(TO DO):
Exactly as they appear, set down all the lines of the material.

----------------------------------------

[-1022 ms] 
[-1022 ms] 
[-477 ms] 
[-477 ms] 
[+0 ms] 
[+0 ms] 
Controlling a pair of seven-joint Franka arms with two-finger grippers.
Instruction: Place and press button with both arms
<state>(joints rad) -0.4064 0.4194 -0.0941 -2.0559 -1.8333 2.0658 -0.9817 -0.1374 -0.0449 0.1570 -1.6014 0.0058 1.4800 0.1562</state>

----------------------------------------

(OUTPUT BELOW):
[-1022 ms] 
[-1022 ms] 
[-477 ms] 
[-477 ms] 
[+0 ms] 
[+0 ms] 
Controlling a pair of seven-joint Franka arms with two-finger grippers.
Instruction: Place and press button with both arms
<state>(joints rad) -0.4064 0.4194 -0.0941 -2.0559 -1.8333 2.0658 -0.9817 -0.1374 -0.0449 0.1570 -1.6014 0.0058 1.4800 0.1562</state>

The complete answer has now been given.